For purposes of calculating how much unsecured debt this individual had at the time he filed, it is necessary to add these unsecured debt amounts to the debt reflected by other unsecured claims listed by the debtor in the Schedule filed by debtors at the beginning of such a case. As the sum of the unsecured debt for the aforementioned three loans, when added to the other unsecured debt listed totaling about $323,000, puts the grand total over the $383,175, the bankruptcy court in this case decided the debtor was not eligible to proceed under Chapter 13.

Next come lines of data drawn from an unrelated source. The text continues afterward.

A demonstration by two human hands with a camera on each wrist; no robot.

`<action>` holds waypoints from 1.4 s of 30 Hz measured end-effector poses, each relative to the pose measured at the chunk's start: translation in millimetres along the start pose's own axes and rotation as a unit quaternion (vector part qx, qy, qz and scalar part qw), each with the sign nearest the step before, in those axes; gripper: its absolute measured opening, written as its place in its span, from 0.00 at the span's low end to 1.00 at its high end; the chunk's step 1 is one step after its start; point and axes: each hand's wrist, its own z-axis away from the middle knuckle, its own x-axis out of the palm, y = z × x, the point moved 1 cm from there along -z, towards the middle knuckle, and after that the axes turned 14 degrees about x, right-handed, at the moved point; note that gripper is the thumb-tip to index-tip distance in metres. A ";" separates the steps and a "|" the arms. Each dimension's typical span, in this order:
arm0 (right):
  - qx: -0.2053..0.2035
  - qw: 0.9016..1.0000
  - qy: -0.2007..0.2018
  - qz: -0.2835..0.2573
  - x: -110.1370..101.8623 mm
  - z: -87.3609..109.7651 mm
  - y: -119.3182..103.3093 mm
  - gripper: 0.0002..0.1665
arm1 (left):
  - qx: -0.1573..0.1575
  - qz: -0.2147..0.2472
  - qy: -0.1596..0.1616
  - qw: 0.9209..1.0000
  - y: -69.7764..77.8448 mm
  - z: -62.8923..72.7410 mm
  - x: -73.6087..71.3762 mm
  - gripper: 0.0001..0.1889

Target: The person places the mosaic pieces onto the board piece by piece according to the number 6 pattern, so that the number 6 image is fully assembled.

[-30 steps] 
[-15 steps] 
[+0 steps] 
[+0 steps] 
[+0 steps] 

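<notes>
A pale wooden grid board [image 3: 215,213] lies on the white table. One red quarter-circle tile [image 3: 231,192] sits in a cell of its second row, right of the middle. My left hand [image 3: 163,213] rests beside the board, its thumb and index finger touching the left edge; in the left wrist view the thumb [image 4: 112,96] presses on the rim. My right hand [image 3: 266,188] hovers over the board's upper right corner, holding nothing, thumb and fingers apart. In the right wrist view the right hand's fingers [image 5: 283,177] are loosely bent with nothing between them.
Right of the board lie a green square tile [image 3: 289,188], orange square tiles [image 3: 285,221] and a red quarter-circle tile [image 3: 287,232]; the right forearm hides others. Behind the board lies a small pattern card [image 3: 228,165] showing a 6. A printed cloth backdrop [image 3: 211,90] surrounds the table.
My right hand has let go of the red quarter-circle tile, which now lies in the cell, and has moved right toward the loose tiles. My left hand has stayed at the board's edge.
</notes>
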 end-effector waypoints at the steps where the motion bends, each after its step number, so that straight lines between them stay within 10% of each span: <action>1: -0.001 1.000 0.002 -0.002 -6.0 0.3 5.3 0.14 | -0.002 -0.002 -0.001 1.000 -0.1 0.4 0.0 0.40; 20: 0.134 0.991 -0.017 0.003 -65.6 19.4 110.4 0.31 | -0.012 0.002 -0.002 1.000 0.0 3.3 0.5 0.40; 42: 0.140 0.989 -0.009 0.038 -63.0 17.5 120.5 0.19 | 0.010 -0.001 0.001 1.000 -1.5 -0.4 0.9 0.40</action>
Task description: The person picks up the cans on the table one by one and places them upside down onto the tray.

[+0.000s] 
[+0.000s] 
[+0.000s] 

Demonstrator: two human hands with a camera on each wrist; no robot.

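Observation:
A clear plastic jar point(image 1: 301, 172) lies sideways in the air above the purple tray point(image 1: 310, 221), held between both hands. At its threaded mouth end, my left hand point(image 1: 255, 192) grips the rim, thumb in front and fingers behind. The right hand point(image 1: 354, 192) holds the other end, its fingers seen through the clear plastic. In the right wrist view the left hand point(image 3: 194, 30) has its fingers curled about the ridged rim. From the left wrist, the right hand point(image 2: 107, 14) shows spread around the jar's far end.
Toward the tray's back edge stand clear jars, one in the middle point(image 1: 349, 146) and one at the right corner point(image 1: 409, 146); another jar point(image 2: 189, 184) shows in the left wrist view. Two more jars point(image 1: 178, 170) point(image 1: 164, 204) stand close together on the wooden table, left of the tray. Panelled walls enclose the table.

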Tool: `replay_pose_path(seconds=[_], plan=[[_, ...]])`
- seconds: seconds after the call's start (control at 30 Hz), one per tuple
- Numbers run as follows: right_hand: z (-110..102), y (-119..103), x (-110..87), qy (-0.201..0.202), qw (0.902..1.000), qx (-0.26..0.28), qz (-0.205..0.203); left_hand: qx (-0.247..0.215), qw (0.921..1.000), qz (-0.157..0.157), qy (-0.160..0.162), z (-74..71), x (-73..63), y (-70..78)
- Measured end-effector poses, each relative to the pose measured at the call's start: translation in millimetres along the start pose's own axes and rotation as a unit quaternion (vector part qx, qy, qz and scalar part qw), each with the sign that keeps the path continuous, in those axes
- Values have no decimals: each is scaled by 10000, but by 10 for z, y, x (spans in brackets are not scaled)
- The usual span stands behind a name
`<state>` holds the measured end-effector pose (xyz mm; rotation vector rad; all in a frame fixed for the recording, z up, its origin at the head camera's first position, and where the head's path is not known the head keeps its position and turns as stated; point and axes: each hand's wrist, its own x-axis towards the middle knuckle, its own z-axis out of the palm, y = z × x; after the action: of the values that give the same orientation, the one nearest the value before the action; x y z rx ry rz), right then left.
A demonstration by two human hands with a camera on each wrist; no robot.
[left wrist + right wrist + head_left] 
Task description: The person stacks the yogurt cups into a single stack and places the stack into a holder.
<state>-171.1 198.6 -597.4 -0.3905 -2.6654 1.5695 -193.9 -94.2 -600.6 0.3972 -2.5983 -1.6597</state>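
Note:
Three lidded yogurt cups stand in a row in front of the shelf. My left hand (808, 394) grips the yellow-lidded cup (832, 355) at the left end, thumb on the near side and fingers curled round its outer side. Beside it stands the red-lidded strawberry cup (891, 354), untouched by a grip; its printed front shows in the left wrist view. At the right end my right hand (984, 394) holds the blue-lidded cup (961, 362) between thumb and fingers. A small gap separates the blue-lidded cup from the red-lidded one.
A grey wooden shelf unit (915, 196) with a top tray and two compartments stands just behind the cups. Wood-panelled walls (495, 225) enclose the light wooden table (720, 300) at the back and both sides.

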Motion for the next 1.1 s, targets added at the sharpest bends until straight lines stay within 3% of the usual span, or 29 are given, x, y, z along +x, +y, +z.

In Albuquerque, Giddens & Gatton Law, PC has bankruptcy attorneys who offer expert handling of Chapter 7, Chapter 11, Chapter 12 and Chapter 13 bankruptcy cases and can provide advice over which type of bankruptcy action fits one’s particular needs. The firm represents many debtors and creditors in Albuquerque, Santa Fe, Taos, Raton, Farmington, Gallup, Grants, Roswell, Los Lunas, Placitas, Belen and the rest of New Mexico. Contact Giddens & Gatton Law, PC at (505) 633-6298 to set up an appointment or visit the firm’s website at giddenslaw.com. Giddens & Gatton Law, PC is located at 10400 Academy Road N.E., Suite 350 in Albuquerque, New Mexico.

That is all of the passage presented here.